I think this is silly and will produce the _opposite_ of what you think it will. People will struggle to cram words into their descriptions to make it searchable.

"An audio / video player that support streaming" is awfully generic, catches the buzzwords, and really tells me nothing about the app.

Additionally, parsing natural language for ANY of our tools is going to be ridiculous - the point of meta-info is to be machine readable. Proposing that description fits meta info such as this, is like proposing pkgver and pkgrel are useless because we could just use "pkgname=foobar-1.2-3"
Comment by Loui Chang (louipc) - Monday, 16 March 2009, 21:10 GMT
> I think this is silly and will produce the _opposite_ of what you
> think it will. People will struggle to cram words into their
> descriptions to make it searchable.

> "An audio / video player that support streaming" is awfully generic,
> catches the buzzwords, and really tells me nothing about the app.

That awfully generic description isn't sufficient then, it should be
elaborated upon. Maybe this could be a case for an optional long
description field.

> Additionally, parsing natural language for ANY of our tools is going
> to be ridiculous - the point of meta-info is to be machine readable.
> Proposing that description fits meta info such as this, is like
> proposing pkgver and pkgrel are useless because we could just use
> "pkgname=foobar-1.2-3"

pkgver and pkgrel aren't exactly useless because they aid in a machine
operation: that is dependency and version tracking.

Meta info like tags and descriptions are for human functions: searching
and browsing. Doesn't package search already work via pkgname and
pkgdesc? It seems to have been pretty sufficient so far.

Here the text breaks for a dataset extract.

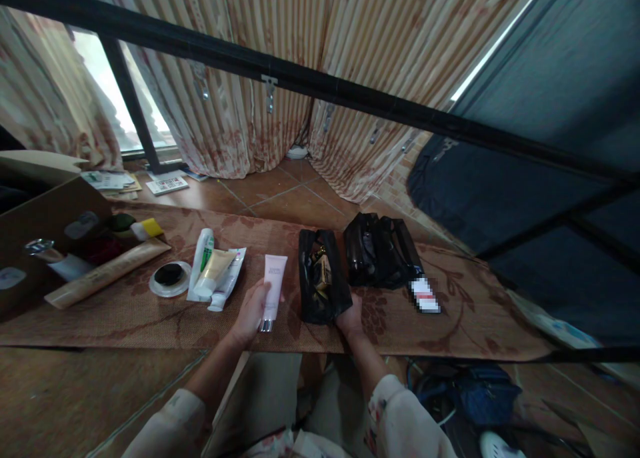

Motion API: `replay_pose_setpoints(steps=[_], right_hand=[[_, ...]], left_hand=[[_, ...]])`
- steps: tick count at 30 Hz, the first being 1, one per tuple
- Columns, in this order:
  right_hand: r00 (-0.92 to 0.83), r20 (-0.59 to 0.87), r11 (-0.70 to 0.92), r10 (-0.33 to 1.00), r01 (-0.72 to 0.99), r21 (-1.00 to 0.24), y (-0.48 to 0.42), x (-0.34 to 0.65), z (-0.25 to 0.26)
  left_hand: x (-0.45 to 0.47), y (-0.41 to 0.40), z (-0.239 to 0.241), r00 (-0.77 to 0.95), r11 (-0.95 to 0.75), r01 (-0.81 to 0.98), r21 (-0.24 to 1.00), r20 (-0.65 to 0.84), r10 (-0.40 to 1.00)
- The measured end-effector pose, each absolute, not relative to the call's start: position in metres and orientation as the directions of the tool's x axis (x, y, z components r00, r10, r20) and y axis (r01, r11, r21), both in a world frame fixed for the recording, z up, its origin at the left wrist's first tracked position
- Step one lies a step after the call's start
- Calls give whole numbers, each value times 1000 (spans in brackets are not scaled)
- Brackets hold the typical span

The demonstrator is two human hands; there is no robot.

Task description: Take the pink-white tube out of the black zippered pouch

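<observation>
A pale pink squeeze tube (273,285) with a silver cap stands almost upright, cap down, in the grip of my left hand (251,313). To its right, my right hand (351,317) grasps the near end of a black zip pouch (327,305), whose top gapes wide. Inside the pouch lies a gold-and-black box (323,275) among other small items I cannot make out. Left of my left hand, a beige tube (215,271) rests on white tubes and sachets. Beyond them sits a round clear jar with a black lid (169,278).
Two more black pouches (383,251) and a pixelated card (425,295) sit to the right. At the left, a cardboard box (60,225) stands behind a long beige tube (110,271) and a yellow-capped bottle (146,229). A dark metal bar (320,91) crosses beyond the cloth-covered table (225,335).
</observation>
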State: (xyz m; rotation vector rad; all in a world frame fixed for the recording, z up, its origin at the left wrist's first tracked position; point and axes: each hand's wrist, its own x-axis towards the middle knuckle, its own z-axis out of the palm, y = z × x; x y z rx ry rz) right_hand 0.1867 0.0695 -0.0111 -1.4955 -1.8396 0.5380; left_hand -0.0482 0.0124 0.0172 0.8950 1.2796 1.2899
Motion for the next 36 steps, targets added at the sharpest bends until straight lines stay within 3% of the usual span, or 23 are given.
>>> replay_pose_setpoints(steps=[25,32,36], right_hand=[[-70,306,274,950,661,-699,67,182,-5],[-73,310,282,948,648,-708,67,181,-3],[-84,317,291,945,662,-690,68,182,-5]], left_hand=[[-49,13,19,-190,141,-134,981,-165,968],[-48,15,20,-311,133,-252,959,-210,927],[-50,19,10,-281,126,-440,889,-270,921]])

I'm not proposing that description is for machine use. It's for humans
to search or browse through to find packages that fit their criteria.
Having tags and allowing people to search/grep/browse through them isn't
really that different than having those terms in the description. If a
package's description doesn't contain any relevant terms, then it can't
be considered a proper description.

The problem is that adding tags adds a new infrastructure for
little gain. Then you've got to have to standardise tags, or just have
multiple similar tags: games.devel devel.games. The issues that exist
with descriptions will still exist, and solutions may be even more
contorted than ever. Tags would only be useful to reinforce a description
when it comes to alternate spellings: color vs colour.

You have to really think about the purpose of tagging. The machine
doesn't care if a package is an audio player or a text editor. All it
cares about is its name, its dependencies and its version.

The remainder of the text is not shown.